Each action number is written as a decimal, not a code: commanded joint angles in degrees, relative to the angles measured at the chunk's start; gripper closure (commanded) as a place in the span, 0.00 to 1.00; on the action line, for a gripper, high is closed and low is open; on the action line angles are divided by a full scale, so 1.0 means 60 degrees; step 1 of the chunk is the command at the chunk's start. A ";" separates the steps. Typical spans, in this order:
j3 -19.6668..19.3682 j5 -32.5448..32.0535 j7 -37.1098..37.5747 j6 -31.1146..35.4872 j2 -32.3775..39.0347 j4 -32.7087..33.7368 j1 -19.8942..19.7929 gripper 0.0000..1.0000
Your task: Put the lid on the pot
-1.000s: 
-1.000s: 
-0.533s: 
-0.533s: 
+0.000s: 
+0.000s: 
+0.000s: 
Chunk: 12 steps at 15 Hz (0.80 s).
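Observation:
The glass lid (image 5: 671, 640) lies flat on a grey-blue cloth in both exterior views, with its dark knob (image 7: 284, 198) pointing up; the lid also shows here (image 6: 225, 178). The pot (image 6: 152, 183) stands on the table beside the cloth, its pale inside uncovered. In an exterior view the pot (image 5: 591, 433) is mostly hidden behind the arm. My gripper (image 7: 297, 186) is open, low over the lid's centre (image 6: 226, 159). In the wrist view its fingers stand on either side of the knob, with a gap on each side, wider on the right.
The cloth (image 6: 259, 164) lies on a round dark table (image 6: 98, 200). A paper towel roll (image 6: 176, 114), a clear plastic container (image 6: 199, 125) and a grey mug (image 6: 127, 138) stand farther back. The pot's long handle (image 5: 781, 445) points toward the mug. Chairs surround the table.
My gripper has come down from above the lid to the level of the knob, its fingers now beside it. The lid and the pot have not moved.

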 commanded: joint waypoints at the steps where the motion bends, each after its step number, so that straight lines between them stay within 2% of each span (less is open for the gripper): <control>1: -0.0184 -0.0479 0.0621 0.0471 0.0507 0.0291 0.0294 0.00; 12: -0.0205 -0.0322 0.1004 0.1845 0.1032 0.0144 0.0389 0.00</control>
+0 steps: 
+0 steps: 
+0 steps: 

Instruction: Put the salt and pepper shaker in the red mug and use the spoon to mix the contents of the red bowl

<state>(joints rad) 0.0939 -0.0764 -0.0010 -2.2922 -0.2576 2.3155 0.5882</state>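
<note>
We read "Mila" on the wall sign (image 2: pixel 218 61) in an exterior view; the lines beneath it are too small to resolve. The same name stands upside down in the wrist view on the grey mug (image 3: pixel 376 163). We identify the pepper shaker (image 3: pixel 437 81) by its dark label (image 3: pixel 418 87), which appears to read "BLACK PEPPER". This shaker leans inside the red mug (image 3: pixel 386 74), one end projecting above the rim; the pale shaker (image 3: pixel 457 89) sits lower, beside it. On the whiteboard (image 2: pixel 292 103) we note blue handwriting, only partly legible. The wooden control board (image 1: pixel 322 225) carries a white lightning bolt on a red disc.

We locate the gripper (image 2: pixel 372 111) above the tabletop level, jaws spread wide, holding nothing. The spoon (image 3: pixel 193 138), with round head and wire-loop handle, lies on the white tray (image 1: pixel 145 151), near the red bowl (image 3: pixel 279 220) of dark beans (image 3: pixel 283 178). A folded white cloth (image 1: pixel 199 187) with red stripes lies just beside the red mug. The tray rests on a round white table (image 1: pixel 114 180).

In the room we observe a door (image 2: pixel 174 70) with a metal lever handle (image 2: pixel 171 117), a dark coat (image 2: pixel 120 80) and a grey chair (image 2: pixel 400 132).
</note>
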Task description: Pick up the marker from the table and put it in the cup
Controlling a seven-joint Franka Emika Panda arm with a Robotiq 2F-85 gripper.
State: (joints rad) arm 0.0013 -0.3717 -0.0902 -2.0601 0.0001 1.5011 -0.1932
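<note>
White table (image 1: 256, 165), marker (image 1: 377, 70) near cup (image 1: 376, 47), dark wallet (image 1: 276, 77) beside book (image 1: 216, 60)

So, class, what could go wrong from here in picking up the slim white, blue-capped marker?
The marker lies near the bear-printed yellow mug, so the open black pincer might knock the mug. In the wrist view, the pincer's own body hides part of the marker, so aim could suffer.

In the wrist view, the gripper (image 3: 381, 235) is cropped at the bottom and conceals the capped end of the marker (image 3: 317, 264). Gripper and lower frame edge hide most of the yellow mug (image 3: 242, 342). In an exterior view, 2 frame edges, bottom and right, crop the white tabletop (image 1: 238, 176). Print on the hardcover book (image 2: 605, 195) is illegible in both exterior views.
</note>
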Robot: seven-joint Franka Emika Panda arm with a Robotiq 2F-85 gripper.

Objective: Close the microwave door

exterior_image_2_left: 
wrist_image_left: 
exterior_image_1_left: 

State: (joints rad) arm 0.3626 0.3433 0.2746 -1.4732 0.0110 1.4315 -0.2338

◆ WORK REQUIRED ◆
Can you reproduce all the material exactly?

◆ ANSWER TO THE PROBLEM ◆
Each action number is written as a decimal, not a code: commanded joint angles in degrees, relative to the angles measured at the chunk's start; gripper closure (commanded) as a place in the span, 0.00 to 1.00; on the action line, for a gripper, high is closed and low is open; on the action line angles are divided by a full scale, so 1.0 means 60 degrees; step 1 of the chunk is the command at the chunk's start. A ";" separates the steps. Typical spans, in this order:
j3 -19.6668..19.3682 j5 -32.5448..32.0535 j7 -37.1098..37.5747 j6 -31.1146..35.4872 j2 -32.3775..39.0347 j4 -32.7087..33.7368 j1 -19.8942..19.7929 gripper 0.0000..1.0000
Your task: Put the lid on the pot
-1.000s: 
-1.000s: 
-0.533s: 
-0.533s: 
+0.000s: 
+0.000s: 
+0.000s: 
Chunk: 12 steps at 15 Hz (0.80 s).
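Observation:
The glass lid (image 5: 671, 640) lies flat on a grey-blue cloth in both exterior views, with its dark knob (image 7: 284, 198) pointing up; the lid also shows here (image 6: 225, 178). The pot (image 6: 152, 183) stands on the table beside the cloth, its pale inside uncovered. In an exterior view the pot (image 5: 591, 433) is mostly hidden behind the arm. My gripper (image 7: 297, 186) is open, low over the lid's centre (image 6: 226, 159). In the wrist view its fingers stand on either side of the knob, with a gap on each side, wider on the right.
The cloth (image 6: 259, 164) lies on a round dark table (image 6: 98, 200). A paper towel roll (image 6: 176, 114), a clear plastic container (image 6: 199, 125) and a grey mug (image 6: 127, 138) stand farther back. The pot's long handle (image 5: 781, 445) points toward the mug. Chairs surround the table.
My gripper has come down from above the lid to the level of the knob, its fingers now beside it. The lid and the pot have not moved.
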
 commanded: joint waypoints at the steps where the motion bends, each after its step number, so that straight lines between them stay within 2% of each span (less is open for the gripper): <control>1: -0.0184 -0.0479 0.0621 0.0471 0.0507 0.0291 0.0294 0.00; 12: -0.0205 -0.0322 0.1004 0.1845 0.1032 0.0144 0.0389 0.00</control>
+0 steps: 
+0 steps: 
+0 steps: 

Instruction: Put the salt and pepper shaker in the red mug and use the spoon to mix the contents of the red bowl

<state>(joints rad) 0.0939 -0.0764 -0.0010 -2.2922 -0.2576 2.3155 0.5882</state>
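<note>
We read "Mila" on the wall sign (image 2: pixel 218 61) in an exterior view; the lines beneath it are too small to resolve. The same name stands upside down in the wrist view on the grey mug (image 3: pixel 376 163). We identify the pepper shaker (image 3: pixel 437 81) by its dark label (image 3: pixel 418 87), which appears to read "BLACK PEPPER". This shaker leans inside the red mug (image 3: pixel 386 74), one end projecting above the rim; the pale shaker (image 3: pixel 457 89) sits lower, beside it. On the whiteboard (image 2: pixel 292 103) we note blue handwriting, only partly legible. The wooden control board (image 1: pixel 322 225) carries a white lightning bolt on a red disc.

We locate the gripper (image 2: pixel 372 111) above the tabletop level, jaws spread wide, holding nothing. The spoon (image 3: pixel 193 138), with round head and wire-loop handle, lies on the white tray (image 1: pixel 145 151), near the red bowl (image 3: pixel 279 220) of dark beans (image 3: pixel 283 178). A folded white cloth (image 1: pixel 199 187) with red stripes lies just beside the red mug. The tray rests on a round white table (image 1: pixel 114 180).

In the room we observe a door (image 2: pixel 174 70) with a metal lever handle (image 2: pixel 171 117), a dark coat (image 2: pixel 120 80) and a grey chair (image 2: pixel 400 132).
</note>
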Task description: Pick up the marker from the table and put it in the cup
Controlling a seven-joint Franka Emika Panda arm with a Robotiq 2F-85 gripper.
State: (joints rad) arm 0.0013 -0.3717 -0.0902 -2.0601 0.0001 1.5011 -0.1932
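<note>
White table (image 1: 256, 165), marker (image 1: 377, 70) near cup (image 1: 376, 47), dark wallet (image 1: 276, 77) beside book (image 1: 216, 60)

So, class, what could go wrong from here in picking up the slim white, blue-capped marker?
The marker lies near the bear-printed yellow mug, so the open black pincer might knock the mug. In the wrist view, the pincer's own body hides part of the marker, so aim could suffer.

In the wrist view, the gripper (image 3: 381, 235) is cropped at the bottom and conceals the capped end of the marker (image 3: 317, 264). Gripper and lower frame edge hide most of the yellow mug (image 3: 242, 342). In an exterior view, 2 frame edges, bottom and right, crop the white tabletop (image 1: 238, 176). Print on the hardcover book (image 2: 605, 195) is illegible in both exterior views.
</note>
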Robot: seven-joint Franka Emika Panda arm with a Robotiq 2F-85 gripper.

Objective: Close the microwave door

exterior_image_2_left: 
wrist_image_left: 
exterior_image_1_left: 

State: (joints rad) arm 0.3626 0.3433 0.2746 -1.4732 0.0110 1.4315 -0.2338

Nothing else belongs to the answer.